The Crown Leighton Buzzard about 1925
The Crown Leighton Buzzard about 1925 [WL800/2]

The Crown Public House: 72 North Street, Leighton Buzzard

Bedfordshire and Luton Archives and Records Service has a series of countywide licensing registers from 1822 to 1828 [CLP13] and the Crown first makes its appearance in that for 1824, licensed by Thomas Turnham, leading one to presume that this is the date it opened. Thomas Turnham was succeeded as licensee, to judge by directory entries, by Richard Harris, who was a currier and tanner and whose business was in North Street. The last directory to list the Crown is 1847, the 1853 directory listing Harris simply as a tanner and currier.
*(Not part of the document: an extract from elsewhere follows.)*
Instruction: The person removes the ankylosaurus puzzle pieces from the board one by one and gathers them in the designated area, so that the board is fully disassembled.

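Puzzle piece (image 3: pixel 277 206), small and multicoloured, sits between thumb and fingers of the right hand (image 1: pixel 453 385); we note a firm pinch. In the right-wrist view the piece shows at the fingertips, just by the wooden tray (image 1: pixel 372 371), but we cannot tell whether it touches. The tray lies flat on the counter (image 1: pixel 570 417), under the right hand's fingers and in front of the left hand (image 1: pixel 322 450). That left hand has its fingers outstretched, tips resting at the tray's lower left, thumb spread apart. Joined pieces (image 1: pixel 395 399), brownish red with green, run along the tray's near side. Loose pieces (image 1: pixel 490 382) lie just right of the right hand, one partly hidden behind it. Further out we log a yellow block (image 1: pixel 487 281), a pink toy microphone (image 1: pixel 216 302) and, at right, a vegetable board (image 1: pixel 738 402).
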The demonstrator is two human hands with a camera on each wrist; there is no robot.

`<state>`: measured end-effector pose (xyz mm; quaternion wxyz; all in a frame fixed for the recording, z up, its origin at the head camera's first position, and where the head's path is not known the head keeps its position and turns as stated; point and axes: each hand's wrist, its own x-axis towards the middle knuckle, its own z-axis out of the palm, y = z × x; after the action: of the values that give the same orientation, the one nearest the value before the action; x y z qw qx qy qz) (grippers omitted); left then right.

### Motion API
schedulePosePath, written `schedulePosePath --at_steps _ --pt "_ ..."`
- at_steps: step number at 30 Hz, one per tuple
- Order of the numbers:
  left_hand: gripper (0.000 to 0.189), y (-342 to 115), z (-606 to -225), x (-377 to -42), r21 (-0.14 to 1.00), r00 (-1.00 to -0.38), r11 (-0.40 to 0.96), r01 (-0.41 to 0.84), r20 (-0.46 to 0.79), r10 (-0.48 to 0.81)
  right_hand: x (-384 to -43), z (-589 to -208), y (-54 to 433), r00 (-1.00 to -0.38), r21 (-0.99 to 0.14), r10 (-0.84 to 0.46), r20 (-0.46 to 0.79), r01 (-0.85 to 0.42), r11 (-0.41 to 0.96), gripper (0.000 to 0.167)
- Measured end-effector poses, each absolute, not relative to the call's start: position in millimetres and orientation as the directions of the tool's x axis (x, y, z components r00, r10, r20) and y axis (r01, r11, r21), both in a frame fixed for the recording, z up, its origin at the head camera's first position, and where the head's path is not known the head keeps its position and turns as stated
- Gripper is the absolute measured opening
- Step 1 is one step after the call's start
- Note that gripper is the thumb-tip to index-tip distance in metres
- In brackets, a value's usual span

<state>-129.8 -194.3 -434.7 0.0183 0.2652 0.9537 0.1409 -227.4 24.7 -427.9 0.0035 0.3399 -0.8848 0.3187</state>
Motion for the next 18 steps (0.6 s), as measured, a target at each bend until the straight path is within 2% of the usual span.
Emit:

Maureen Brown, June Masters and Tom Lawson wrote a book called The Old Pubs of Leighton Buzzard and Linslade which was published by Leighton Linslade Local History Research Group in 1994. In producing the book they used sources at Bedfordshire & Luton Archives & Records Service, Buckinghamshire Record Office, Northamptonshire Record Office as well as a number of published sources. In notes lent to Bedfordshire and Luton Archives and Records Service by Maureen Brown is a photocopied abstract of title to the Crown at 72 North Street. This begins with the recited admission in 1809 of James Sanders and Sarah, his wife, to copyhold premises in North Street.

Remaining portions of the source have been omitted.